Your objective — Go through the data below line by line. Give only the number of lines that contain "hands".

Items from a dataset
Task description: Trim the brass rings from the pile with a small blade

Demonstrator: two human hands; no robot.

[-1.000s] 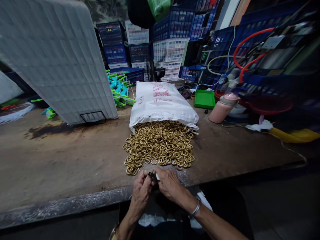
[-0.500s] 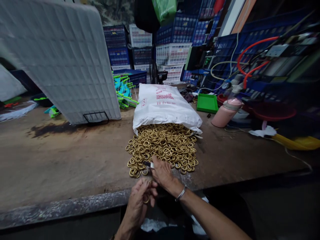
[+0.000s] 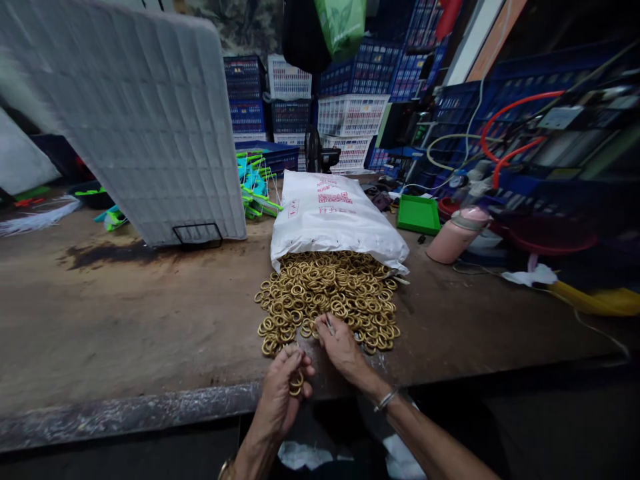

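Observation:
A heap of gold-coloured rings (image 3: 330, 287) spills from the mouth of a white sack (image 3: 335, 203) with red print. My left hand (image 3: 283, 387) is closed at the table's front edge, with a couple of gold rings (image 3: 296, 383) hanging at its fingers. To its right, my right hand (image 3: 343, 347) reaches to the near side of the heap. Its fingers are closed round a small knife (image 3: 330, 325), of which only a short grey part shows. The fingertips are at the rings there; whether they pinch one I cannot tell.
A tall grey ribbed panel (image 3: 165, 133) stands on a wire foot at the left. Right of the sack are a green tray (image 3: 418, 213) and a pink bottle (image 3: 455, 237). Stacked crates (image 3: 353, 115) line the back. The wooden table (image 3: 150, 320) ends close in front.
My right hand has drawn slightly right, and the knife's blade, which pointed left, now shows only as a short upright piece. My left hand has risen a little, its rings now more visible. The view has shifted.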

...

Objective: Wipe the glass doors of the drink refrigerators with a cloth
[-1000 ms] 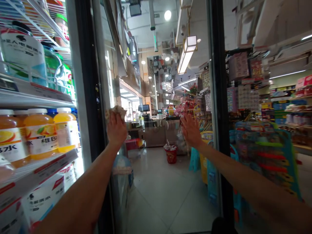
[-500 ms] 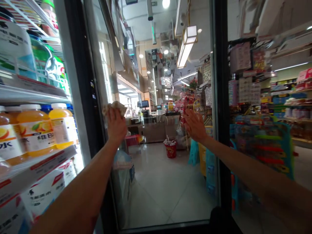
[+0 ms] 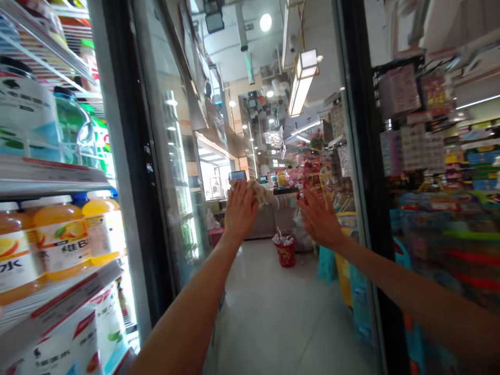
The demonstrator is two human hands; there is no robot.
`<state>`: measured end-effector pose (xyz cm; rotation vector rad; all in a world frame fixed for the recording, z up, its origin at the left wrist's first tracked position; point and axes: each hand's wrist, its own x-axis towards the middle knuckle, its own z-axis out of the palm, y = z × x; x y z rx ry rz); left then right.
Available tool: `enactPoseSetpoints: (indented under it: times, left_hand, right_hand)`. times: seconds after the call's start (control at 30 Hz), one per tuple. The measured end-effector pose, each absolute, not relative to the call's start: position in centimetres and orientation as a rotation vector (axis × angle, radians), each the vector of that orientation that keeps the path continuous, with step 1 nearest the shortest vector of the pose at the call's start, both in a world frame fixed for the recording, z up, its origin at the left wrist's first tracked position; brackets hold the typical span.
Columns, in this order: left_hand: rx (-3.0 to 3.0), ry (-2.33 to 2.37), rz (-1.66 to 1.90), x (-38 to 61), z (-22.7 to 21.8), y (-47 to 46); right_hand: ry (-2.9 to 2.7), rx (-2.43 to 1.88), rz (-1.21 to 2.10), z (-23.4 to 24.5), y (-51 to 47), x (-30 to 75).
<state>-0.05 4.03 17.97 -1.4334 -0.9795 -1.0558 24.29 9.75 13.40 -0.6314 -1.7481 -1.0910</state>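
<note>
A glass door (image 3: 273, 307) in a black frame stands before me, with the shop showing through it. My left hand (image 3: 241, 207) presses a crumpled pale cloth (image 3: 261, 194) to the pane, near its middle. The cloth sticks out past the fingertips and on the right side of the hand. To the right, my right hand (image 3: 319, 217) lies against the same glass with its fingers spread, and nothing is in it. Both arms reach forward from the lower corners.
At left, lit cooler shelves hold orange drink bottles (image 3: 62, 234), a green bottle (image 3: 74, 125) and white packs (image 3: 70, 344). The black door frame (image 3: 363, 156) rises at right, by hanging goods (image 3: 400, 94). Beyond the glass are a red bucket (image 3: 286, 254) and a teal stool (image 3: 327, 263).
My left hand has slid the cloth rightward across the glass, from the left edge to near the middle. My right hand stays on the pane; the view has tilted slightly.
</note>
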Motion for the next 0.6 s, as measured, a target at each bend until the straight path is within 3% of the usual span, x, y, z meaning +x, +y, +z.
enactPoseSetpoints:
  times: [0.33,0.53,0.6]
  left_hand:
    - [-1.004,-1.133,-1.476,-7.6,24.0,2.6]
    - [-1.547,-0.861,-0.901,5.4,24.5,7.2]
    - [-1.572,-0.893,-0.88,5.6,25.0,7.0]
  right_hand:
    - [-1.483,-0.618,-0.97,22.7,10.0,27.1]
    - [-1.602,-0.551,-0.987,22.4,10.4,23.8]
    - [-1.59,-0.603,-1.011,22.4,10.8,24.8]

Result for this task — 2